Traceback (most recent call last):
File "/usr/lib/python3.8/multiprocessing/pool.py", line 125, in worker
result = (True, func(*args, **kwds))
File "fetch.py", line 199, in process_group
shutil.copy(image_filename, target_filename)
File "/usr/lib/python3.8/shutil.py", line 415, in copy
copyfile(src, dst, follow_symlinks=follow_symlinks)

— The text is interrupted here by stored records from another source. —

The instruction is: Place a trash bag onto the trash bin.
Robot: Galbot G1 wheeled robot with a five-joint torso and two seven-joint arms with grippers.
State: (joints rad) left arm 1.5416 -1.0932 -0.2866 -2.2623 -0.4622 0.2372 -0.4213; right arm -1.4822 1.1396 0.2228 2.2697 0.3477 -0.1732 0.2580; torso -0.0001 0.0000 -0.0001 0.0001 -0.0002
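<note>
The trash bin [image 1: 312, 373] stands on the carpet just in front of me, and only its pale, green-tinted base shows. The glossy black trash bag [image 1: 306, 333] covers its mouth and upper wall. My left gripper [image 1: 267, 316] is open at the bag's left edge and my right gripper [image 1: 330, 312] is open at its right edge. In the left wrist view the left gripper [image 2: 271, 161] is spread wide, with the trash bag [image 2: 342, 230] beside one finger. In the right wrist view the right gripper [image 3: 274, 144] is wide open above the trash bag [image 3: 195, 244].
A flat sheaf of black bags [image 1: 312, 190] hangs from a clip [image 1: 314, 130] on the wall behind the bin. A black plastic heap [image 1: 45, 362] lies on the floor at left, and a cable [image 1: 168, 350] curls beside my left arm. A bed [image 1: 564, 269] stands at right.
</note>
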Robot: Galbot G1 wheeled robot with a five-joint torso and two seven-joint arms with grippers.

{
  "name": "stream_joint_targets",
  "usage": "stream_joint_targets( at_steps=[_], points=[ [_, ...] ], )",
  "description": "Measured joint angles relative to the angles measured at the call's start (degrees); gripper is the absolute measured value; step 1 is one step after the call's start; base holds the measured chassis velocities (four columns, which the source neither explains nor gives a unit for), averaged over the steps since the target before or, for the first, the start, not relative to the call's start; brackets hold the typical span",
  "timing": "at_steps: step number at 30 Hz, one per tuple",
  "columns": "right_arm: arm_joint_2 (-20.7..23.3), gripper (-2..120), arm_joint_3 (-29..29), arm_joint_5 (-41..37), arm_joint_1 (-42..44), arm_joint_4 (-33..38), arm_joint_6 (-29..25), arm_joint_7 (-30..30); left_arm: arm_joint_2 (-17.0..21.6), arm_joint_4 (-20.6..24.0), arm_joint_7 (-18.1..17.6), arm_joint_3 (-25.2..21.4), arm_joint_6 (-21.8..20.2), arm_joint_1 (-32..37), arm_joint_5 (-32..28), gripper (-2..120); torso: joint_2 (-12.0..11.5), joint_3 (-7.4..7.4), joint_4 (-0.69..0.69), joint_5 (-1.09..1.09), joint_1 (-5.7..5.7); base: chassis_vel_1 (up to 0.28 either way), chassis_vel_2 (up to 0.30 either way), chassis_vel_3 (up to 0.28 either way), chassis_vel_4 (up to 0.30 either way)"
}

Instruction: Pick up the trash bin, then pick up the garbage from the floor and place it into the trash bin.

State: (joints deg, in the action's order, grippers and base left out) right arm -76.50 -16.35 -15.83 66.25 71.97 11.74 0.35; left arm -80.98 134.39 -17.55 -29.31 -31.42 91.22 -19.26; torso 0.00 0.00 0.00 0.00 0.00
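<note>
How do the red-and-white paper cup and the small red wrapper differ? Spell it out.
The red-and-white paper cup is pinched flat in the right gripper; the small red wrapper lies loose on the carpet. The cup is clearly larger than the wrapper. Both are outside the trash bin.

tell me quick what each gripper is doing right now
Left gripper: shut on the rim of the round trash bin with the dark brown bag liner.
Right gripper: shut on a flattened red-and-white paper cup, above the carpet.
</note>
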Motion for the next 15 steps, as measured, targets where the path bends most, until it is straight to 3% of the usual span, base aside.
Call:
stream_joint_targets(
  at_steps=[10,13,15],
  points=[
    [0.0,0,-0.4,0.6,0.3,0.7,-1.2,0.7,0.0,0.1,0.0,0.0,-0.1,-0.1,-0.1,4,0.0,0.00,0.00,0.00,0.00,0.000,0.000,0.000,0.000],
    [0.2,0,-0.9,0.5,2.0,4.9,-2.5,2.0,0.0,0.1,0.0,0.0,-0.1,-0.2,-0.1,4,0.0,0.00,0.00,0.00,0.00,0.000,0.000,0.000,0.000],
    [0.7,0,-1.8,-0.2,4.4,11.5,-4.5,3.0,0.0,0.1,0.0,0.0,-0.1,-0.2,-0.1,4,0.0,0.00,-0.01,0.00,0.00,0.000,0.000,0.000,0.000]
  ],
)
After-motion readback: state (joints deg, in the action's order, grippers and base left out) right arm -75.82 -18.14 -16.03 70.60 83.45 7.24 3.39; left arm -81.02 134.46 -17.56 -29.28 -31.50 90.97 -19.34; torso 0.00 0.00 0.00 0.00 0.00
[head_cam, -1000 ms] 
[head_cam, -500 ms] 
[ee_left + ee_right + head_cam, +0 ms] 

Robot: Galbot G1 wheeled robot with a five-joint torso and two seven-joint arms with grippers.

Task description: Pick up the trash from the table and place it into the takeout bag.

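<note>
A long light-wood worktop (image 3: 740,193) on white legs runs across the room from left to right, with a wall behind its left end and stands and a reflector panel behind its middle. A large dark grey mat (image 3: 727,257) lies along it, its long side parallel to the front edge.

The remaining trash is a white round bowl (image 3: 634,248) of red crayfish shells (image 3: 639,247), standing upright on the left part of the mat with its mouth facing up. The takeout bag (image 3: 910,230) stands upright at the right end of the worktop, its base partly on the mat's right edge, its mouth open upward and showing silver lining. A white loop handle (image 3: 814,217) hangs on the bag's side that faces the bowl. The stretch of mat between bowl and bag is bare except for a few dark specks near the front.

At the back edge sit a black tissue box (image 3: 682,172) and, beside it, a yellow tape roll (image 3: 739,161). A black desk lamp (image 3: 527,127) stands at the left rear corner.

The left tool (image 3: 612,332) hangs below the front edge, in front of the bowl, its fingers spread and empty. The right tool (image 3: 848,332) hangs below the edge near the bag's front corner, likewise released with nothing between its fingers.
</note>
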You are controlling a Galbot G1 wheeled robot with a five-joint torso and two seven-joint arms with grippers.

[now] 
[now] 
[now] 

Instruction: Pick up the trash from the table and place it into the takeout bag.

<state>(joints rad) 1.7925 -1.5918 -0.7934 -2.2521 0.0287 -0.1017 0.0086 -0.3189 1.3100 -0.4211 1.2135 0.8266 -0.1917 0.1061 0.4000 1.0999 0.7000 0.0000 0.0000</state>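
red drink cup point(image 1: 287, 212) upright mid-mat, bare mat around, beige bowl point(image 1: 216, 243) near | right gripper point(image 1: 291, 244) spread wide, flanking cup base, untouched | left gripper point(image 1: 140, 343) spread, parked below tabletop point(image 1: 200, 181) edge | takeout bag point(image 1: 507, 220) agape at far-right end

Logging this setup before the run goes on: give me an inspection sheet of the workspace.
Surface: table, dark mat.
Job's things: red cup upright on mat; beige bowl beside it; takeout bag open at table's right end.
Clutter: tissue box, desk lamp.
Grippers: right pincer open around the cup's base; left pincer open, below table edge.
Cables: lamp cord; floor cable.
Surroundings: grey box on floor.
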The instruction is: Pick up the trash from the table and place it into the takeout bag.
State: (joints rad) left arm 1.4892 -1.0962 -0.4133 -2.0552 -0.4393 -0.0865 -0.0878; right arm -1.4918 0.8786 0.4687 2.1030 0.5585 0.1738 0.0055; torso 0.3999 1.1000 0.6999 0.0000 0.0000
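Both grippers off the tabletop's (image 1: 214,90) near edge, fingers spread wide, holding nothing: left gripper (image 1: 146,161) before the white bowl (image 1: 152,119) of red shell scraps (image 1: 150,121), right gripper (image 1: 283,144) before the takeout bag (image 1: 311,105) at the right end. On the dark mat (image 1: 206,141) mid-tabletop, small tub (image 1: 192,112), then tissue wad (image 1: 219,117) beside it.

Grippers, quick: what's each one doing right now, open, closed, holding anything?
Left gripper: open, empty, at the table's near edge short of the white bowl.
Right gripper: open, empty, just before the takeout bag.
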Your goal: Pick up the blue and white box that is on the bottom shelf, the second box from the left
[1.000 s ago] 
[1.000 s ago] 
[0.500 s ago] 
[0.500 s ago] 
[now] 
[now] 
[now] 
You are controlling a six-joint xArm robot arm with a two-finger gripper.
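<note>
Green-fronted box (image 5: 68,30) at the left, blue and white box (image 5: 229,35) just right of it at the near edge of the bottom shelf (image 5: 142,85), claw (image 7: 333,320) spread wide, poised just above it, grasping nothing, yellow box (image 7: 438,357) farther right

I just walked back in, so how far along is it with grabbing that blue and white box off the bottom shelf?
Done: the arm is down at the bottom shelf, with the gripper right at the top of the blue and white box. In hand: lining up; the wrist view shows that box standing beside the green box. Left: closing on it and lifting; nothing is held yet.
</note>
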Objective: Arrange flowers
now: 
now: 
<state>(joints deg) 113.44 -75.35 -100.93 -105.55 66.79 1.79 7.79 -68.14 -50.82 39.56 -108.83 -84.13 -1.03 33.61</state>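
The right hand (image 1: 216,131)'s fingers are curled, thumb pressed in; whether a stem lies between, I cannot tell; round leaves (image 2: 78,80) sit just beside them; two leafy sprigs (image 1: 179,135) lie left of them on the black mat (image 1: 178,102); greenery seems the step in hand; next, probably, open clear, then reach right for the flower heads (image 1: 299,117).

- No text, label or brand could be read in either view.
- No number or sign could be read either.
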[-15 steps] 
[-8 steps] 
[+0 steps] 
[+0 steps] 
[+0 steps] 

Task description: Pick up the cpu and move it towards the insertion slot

File "/usr/lib/python3.8/shutil.py", line 261, in copyfile
with open(src, 'rb') as fsrc, open(dst, 'wb') as fdst:
FileNotFoundError: [Errno 2] No such file or directory: 'data/test/radiology/images/ROCO_00176.jpg'
"""
The above exception was the direct cause of the following exception:
Traceback (most recent call last):
File "fetch.py", line 340, in <module>
for i, pmc_id in enumerate(pool.imap_unordered(process_group,
File "/usr/lib/python3.8/multiprocessing/pool.py", line 865, in next
raise value
FileNotFoundError: [Errno 2] No such file or directory: 'data/test/radiology/images/ROCO_00176.jpg'
I don't sure how's that happening? I also trying to run fetch.py
in Windows, at beginning it works for a little while, some pics download in images
indeed, but then thrown errors like:
zlib.error: Error -3 while decompressing data: invalid stored block lengths
module gzip has no attribute BadGzip
etc.
could you give me some fixing ways, appreciated for it.
Having the same issue as #11 even from ubuntu. Is the link active? I tried n 1 as suggested still not working.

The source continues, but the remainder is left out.